Farming technologies in Kenya need to co-exist

by James Kamuye Kataru

The Kenyan agricultural technology activism can be compared to the story of a group of blind men who heard there was an elephant in town. So out of curiosity, they rushed to the location of the animal to try and discover for themselves what it felt like. After groping, and feeling different parts of the elephant, each blind man shouted out loud their impression of what the elephant was!

Unfortunately, most farming professionals, extensionists, enthusiasts, and the media are confusing the public with loud shouts of how their technology is the best way to farm and handle challenges brought about by population explosion, climate change, and dwindling food stocks. This makes farming the “big elephant in town”!

Its not easy to tell what technology has been used to grow these beans since the difference is negligible. Image by: Kataru Concepts

Media watchers will agree that instead of wasting time competing to shout how all other technologies are better than biotechnology, activists should stop confusing the public who yearn to understand and tell the difference (in case there is any). It sounds strange to farmers when these technologies compete for space on their small farms and lives while at war but still promising increased yields, lower costs of farming inputs, higher shelf life while maintaining quality, etc.
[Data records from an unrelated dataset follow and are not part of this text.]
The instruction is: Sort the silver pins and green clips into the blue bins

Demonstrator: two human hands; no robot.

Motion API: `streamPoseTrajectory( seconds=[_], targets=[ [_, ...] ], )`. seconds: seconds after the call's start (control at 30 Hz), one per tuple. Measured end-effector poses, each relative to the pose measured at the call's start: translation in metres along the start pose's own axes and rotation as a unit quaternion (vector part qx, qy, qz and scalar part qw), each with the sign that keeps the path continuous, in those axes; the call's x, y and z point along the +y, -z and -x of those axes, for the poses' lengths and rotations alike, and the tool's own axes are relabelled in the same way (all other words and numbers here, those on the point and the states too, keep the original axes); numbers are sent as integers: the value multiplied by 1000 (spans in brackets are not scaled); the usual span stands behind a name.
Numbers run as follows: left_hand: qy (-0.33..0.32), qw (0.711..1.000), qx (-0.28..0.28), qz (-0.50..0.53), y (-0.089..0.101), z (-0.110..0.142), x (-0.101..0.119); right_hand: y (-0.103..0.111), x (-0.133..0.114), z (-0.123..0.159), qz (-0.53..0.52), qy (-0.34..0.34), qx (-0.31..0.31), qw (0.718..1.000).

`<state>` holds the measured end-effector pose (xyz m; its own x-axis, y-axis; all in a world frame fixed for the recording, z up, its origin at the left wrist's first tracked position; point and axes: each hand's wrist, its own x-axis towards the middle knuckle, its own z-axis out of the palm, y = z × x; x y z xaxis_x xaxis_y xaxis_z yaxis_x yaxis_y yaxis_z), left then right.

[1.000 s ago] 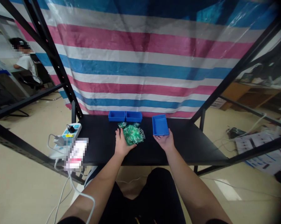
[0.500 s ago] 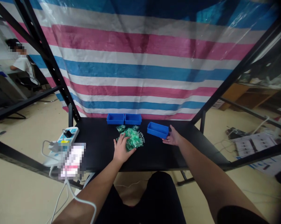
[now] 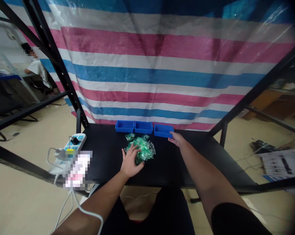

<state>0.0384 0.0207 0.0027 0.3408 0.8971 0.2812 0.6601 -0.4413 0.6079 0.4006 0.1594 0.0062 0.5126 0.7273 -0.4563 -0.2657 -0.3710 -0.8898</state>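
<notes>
My left hand [image 3: 131,162] lies on a heap of green plastic packets [image 3: 141,150], fingers spread, and nothing is lifted from it. Several small packets sit apart at the heap's far edge. Three blue plastic trays stand in a row at the table's back edge: one on the left [image 3: 124,126], one in the middle [image 3: 143,127] and one on the right [image 3: 163,131]. My right hand [image 3: 176,139] is at the right end of the right tray, its fingertips touching the tray's corner. The trays' insides show no packets.
The black table top [image 3: 108,163] is bounded by black rack uprights [image 3: 80,120]. A white power strip [image 3: 75,142] and a pixelated white object [image 3: 77,169] lie at its left edge. A striped tarp [image 3: 147,68] hangs behind. A seated person [image 3: 36,67] is far left.
The right tray has moved from my right hand's grasp to the back edge, in line with the other trays. My right hand has moved back and to the right. The view has shifted slightly.
</notes>
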Motion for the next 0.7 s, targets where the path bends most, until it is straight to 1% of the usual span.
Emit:
streamPoseTrajectory(
  seconds=[0.13,0.23,0.33,0.4,0.47,0.53,0.63,0.7],
  targets=[
    [2,1000,5,-1,-1,-1,-1,-19,3,-9,-19,52,-3,998],
    [6,1000,3,-4,-1,-1,-1,-27,14,-9,-46,101,6,994],
    [13,1000,0,-4,-2,-1,-1,-28,31,-3,-73,147,37,986],
    [15,1000,0,-4,-2,-2,-2,-26,42,2,-78,199,66,975],
    [14,1000,0,-6,-2,-2,-2,-24,49,9,-74,256,81,960],
    [13,1000,2,-10,-1,-2,-2,-21,53,18,-77,288,75,952],
    [13,1000,4,-13,0,-1,-1,-16,56,36,-103,285,50,952],
    [14,1000,5,-14,0,-1,-1,-9,60,53,-123,277,10,953]
  ],
)
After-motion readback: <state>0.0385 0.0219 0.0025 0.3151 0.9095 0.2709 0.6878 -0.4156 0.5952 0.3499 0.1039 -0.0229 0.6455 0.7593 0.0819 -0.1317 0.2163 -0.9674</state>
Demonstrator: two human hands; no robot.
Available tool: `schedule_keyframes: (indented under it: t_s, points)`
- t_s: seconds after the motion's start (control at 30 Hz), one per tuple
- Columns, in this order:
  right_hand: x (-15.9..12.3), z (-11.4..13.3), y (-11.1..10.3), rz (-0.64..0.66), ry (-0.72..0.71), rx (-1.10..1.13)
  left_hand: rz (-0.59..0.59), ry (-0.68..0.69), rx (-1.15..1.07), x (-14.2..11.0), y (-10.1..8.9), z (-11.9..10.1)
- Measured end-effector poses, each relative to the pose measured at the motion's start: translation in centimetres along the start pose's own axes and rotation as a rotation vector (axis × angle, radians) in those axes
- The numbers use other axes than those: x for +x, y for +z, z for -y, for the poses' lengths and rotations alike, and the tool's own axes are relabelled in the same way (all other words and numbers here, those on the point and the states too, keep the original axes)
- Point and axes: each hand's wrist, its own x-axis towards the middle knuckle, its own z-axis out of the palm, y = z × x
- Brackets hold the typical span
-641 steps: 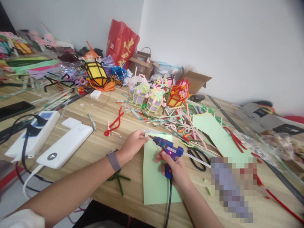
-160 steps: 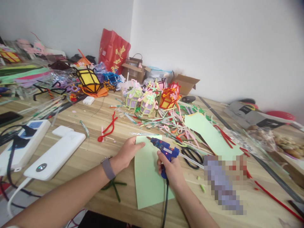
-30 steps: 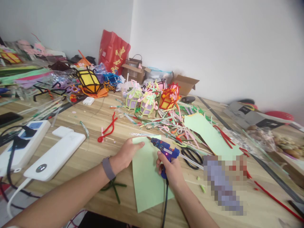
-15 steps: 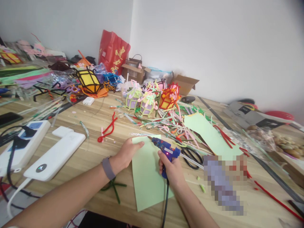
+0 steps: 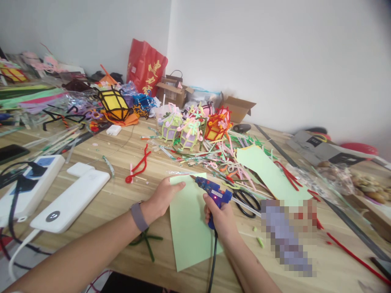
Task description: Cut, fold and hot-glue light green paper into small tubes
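Note:
My right hand (image 5: 224,221) is wrapped round the handle of a blue hot glue gun (image 5: 216,193). Its nozzle points left, at the top edge of a pale green sheet of paper (image 5: 192,232), and a small red light glows on its body. A clear glue stick (image 5: 246,204) pokes out of the back. My left hand (image 5: 165,196) pinches the sheet's upper left corner, thumb on top and the other fingers mostly hidden. Black-handled scissors (image 5: 247,204) lie just right of the gun. A dark green pipe-cleaner piece (image 5: 149,244) rests left of the sheet.
A white power bank (image 5: 71,199) and power strip (image 5: 33,187) lie at left. Pipe-cleaner lanterns (image 5: 189,134) stand mid-table among scraps. A second green sheet (image 5: 271,175) is at right. The gun's cord (image 5: 213,264) runs down toward the front edge. A pixelated patch covers something at right.

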Motion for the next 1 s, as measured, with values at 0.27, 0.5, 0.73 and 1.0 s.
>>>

Instead of sharing technology and comparing the output soberly, you’ll find proponents of organic farming heaping all sorts of blames on conventional farming blaming it for all the wrongs that ever happened to soils as those who support it belittle conservation farming thinking it’s from the dark ages and should be forgotten altogether.

In response, you will find conventional farming activists ganging up with organic and conservation farming proponents to demonize GMO technology without seeking to understand the practice first, yet all technologies promise to fight climate change and grow a food secure society.

On the “chopping table” of these wars we’ve had lovers of the following technologies go for each other’s practices, describing theirs as the best and friendlier than all the rest, while heaping more blame on the new kid on block (GMO technology);        

Conventional farming: I may describe this as the basic agricultural practice most of the present day farmers have grown up on. Households have been using industrial fertilizers bought from local agro-vet shops for planting and top dressing crops.

In essence, farmers use industrial fertilizers, recommended herbicides and pesticides with chemical compounds to control weeds and pests, and of course the use of post-harvest loss prevention agents mixed in grains and legumes.

As much as this technology is blamed for a myriad of farming problems, some farmers still trust in its effectiveness and so by telling them to stop and adopt another technology they’ve never learnt or used before may cause resistance, however good it might be.

Organic farming: Organic farming advocates push for the exclusion of synthetic fertilizers, pesticides, fungicides and herbicides though in certain cases, it also allows “natural” fertilizer, herbicides and pesticides – some which are very toxic – just not processed and man-made. Farmers are encouraged to use locally found materials such as crop remains, kitchen waste, chicken droppings, and cow dung to prepare compost rich in organic compounds that improve the soil structure.

However, not all farmers have the time and patience to make compost while others choose to use both organic and conventional farming techniques. Telling such farmers to drop one technique in favor of the other may not be possible unless solutions are provided to the challenges they face in preferred practices.

Conservation agriculture: “Conservation” is a wonderful term that I may say is most likely being misused by those behind its application in farming. Protection of our environment is a basic human responsibility, but the exploration of the “means” to achieve that should not bar other technologies which factor conservation as a primary requirement.     

GMO technology:  This is the newest of the listed that’s receiving wrong interpretations and misconceptions by those who push for the first three (Conventional, conservation and organic). GMO technology needs to be given space on our farms and communities without undue negative influence and resistance. Farmers need to get the right information about the technology and judge for themselves.

Every new technology experiences resistance and apathy before being accepted and implemented. In my opinion, all technologies need to be given space and professionals in the fields of interest listened to. While listing examples of what works and what doesn’t, we need to use examples that are accessible, verifiable, and real without exaggerations meant to push a cause.

All these technologies have been scientifically researched, enough time and resources put into each as the main goal remains a food secure nation that observes a healthy environment in the fight against climate change. Let us allow all the technologies to co-exist!